=== Exercise prompt ===
Retype the data that follows exactly. No pictures belong in the copy.

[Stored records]

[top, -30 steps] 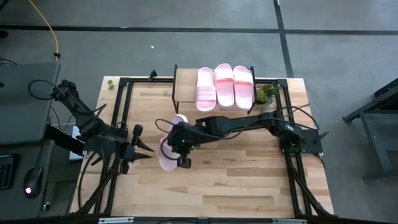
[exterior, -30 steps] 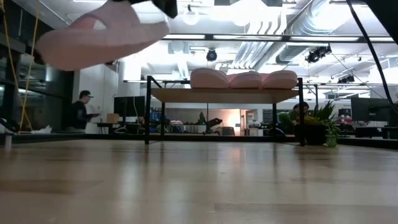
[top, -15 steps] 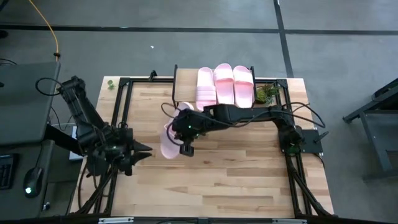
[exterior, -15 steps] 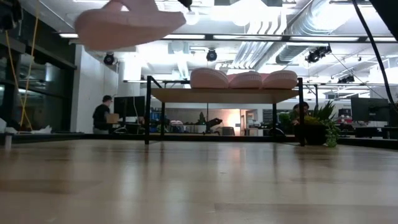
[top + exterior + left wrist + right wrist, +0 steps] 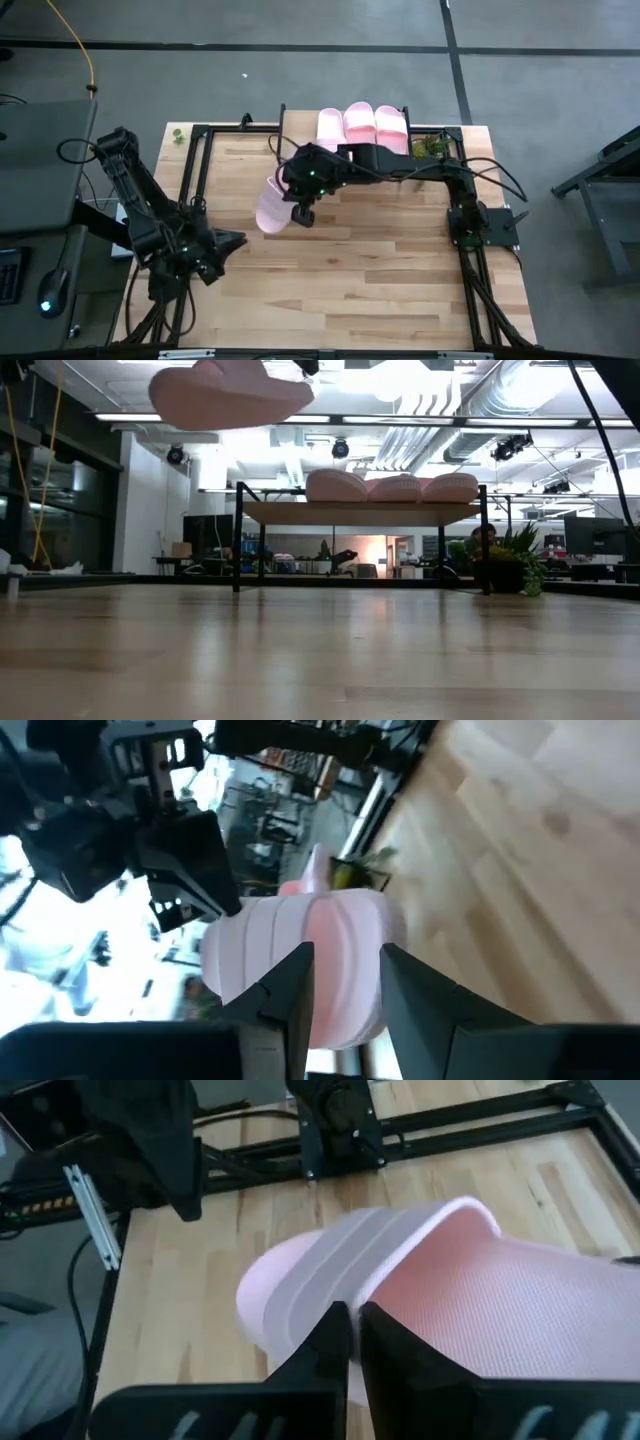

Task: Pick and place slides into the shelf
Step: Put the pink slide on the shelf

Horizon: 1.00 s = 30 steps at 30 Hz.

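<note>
The right gripper holds one pale pink slide in the air in front of the shelf's left end and is shut on it. In the low view this slide hangs high above the table, sole down and nearly level. The other three slides lie side by side on the shelf's light wood top, partly hidden by the right arm; the low view shows them on the shelf. The left gripper waits open near the table's left side, its fingers pointing at the held slide. My right gripper pinches the slide's ribbed strap at its edge between the two fingers, which stand almost together. The fingers come from above, slanting down. The slide is lifted clear of the table and hangs below the gripper, its footbed facing up.
A small potted plant stands at the shelf's right end. A black metal frame runs round the tabletop. The bare wood in the middle and near part of the table is free room. The room shows behind the shelf in the low view.
The right gripper has carried the slide up and toward the table's far edge, nearer the shelf's left end. The slide has turned from a nose-down tilt to nearly level. The left arm has folded back a little toward the table's left near corner.
</note>
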Tool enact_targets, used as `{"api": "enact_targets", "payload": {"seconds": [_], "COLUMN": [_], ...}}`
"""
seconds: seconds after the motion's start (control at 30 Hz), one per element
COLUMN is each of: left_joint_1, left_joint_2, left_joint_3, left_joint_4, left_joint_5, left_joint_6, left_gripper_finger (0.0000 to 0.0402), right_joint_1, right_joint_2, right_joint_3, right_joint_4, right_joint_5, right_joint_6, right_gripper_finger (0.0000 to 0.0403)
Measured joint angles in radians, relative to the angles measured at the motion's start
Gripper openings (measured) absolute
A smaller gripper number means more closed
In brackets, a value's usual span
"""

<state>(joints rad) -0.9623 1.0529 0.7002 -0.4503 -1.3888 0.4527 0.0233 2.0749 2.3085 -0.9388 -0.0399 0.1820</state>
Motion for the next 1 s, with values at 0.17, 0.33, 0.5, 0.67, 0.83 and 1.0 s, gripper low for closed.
{"api": "enact_targets", "payload": {"seconds": [0.17, 0.33, 0.5, 0.67, 0.83, 1.0], "left_joint_1": [0.000, 0.001, 0.001, 0.020, 0.061, 0.119], "left_joint_2": [0.019, 0.020, 0.020, 0.020, 0.023, 0.033], "left_joint_3": [0.000, 0.000, 0.000, 0.000, 0.000, 0.000], "left_joint_4": [0.011, 0.049, 0.102, 0.160, 0.166, 0.164], "left_joint_5": [-0.084, -0.142, -0.156, -0.161, -0.156, -0.155], "left_joint_6": [0.068, 0.127, 0.189, 0.232, 0.231, 0.231], "left_gripper_finger": [0.0102, 0.0102, 0.0102, 0.0137, 0.0206, 0.0254], "right_joint_1": [-0.034, -0.056, -0.058, -0.073, -0.093, -0.101], "right_joint_2": [-0.038, -0.071, -0.076, -0.076, -0.076, -0.076], "right_joint_3": [0.000, 0.002, 0.002, 0.002, 0.001, 0.001], "right_joint_4": [0.002, 0.004, 0.010, 0.036, 0.046, 0.050], "right_joint_5": [-0.017, -0.025, -0.052, -0.106, -0.146, -0.187], "right_joint_6": [-0.006, -0.008, -0.043, -0.059, -0.060, -0.070], "right_gripper_finger": [0.0000, 0.0000, 0.0000, 0.0000, 0.0000, 0.0000]}}
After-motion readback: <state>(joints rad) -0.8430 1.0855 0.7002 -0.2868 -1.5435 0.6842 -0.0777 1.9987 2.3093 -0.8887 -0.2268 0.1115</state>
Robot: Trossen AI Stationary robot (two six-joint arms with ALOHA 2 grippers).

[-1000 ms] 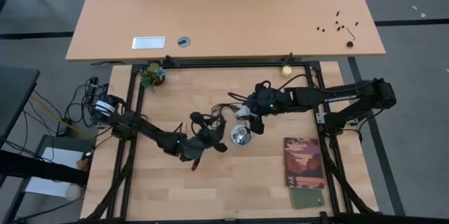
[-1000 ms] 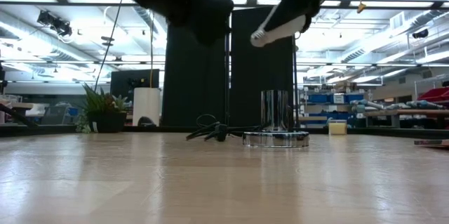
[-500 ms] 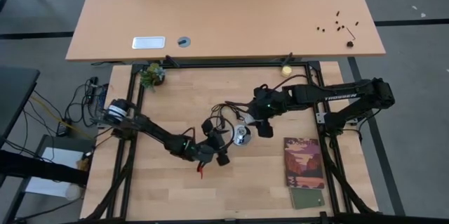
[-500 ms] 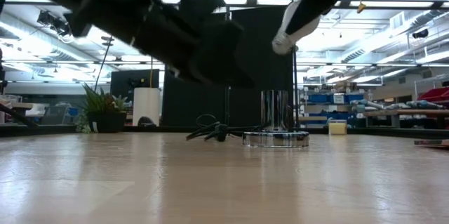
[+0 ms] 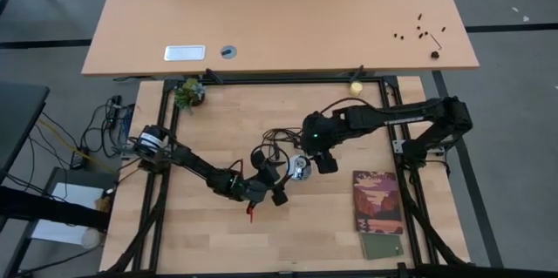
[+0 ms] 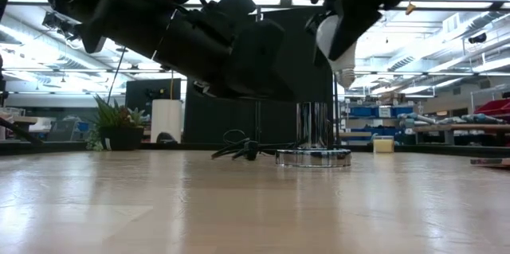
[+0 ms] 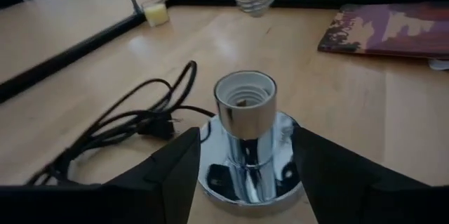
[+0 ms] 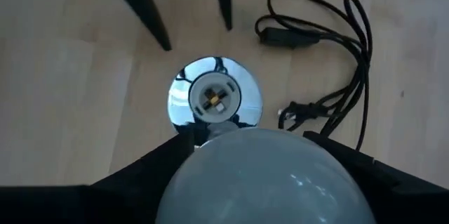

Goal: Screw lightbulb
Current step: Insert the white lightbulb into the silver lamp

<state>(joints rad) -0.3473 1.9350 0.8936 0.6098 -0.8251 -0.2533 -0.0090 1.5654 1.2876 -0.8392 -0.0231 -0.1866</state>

=== Response to this exercise ===
[top, -30 steps] 
[exterior, -30 steps] 
[top, -15 steps] 
[exterior, -15 steps] 
[top + exterior + left wrist + right wrist, +0 steps] 

Task: Pick and place slides into the shelf
Step: Put the pink slide on the shelf

Horizon: 1.00 s = 30 steps at 30 Hz.

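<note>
The right gripper holds one pale pink slide in the air in front of the shelf's left end and is shut on it. In the low view this slide hangs high above the table, sole down and nearly level. The other three slides lie side by side on the shelf's light wood top, partly hidden by the right arm; the low view shows them on the shelf. The left gripper waits open near the table's left side, its fingers pointing at the held slide. My right gripper pinches the slide's ribbed strap at its edge between the two fingers, which stand almost together. The fingers come from above, slanting down. The slide is lifted clear of the table and hangs below the gripper, its footbed facing up.
A small potted plant stands at the shelf's right end. A black metal frame runs round the tabletop. The bare wood in the middle and near part of the table is free room. The room shows behind the shelf in the low view.
The right gripper has carried the slide up and toward the table's far edge, nearer the shelf's left end. The slide has turned from a nose-down tilt to nearly level. The left arm has folded back a little toward the table's left near corner.
</note>
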Tool enact_targets, used as `{"api": "enact_targets", "payload": {"seconds": [_], "COLUMN": [_], ...}}`
"""
seconds: seconds after the motion's start (control at 30 Hz), one per element
COLUMN is each of: left_joint_1, left_joint_2, left_joint_3, left_joint_4, left_joint_5, left_joint_6, left_gripper_finger (0.0000 to 0.0402), right_joint_1, right_joint_2, right_joint_3, right_joint_4, right_joint_5, right_joint_6, right_gripper_finger (0.0000 to 0.0403)
Measured joint angles in radians, relative to the angles measured at the motion's start
Gripper openings (measured) absolute
A smaller gripper number means more closed
In brackets, a value's usual span
"""

<state>(joints rad) -0.9623 1.0529 0.7002 -0.4503 -1.3888 0.4527 0.0233 2.0749 2.3085 -0.9388 -0.0399 0.1820</state>
Motion for the next 1 s, with values at 0.17, 0.33, 0.5, 0.67, 0.83 and 1.0 s, gripper low for closed.
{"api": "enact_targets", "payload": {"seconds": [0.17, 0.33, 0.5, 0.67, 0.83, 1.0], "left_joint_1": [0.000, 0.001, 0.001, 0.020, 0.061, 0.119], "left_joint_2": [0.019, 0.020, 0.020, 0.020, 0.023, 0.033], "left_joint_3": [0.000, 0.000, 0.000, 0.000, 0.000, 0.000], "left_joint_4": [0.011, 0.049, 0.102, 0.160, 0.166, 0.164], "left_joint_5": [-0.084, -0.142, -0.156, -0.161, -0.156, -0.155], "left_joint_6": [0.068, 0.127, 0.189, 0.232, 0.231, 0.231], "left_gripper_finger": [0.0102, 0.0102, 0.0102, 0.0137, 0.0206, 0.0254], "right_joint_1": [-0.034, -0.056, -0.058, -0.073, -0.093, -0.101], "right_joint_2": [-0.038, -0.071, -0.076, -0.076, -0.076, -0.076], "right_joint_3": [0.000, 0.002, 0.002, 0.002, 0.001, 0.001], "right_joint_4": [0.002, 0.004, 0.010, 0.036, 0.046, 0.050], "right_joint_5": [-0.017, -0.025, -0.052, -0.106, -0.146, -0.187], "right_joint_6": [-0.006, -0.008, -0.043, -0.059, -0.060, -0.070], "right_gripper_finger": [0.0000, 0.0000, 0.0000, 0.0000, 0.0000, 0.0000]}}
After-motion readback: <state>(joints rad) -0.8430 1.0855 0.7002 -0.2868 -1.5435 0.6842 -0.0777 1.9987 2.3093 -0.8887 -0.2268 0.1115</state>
Robot: Trossen AI Stationary robot (two six-joint arms with ALOHA 2 grippers).

[-1000 ms] 
[-1000 ms] 
[-500 ms] 
[-500 ms] 
[+0 ms] 
[+0 ms] 
[+0 ms] 
[+0 ms] 

Goal: Screw lightbulb
Current step: Insert the white lightbulb into the silver lamp

<state>(joints rad) -0.3473 1.9350 0.8936 0.6098 -0.8251 -0.2533 -0.0090 1.5654 1.2876 -0.8392 -0.0231 -0.1866</state>

The response to the exercise is now complete.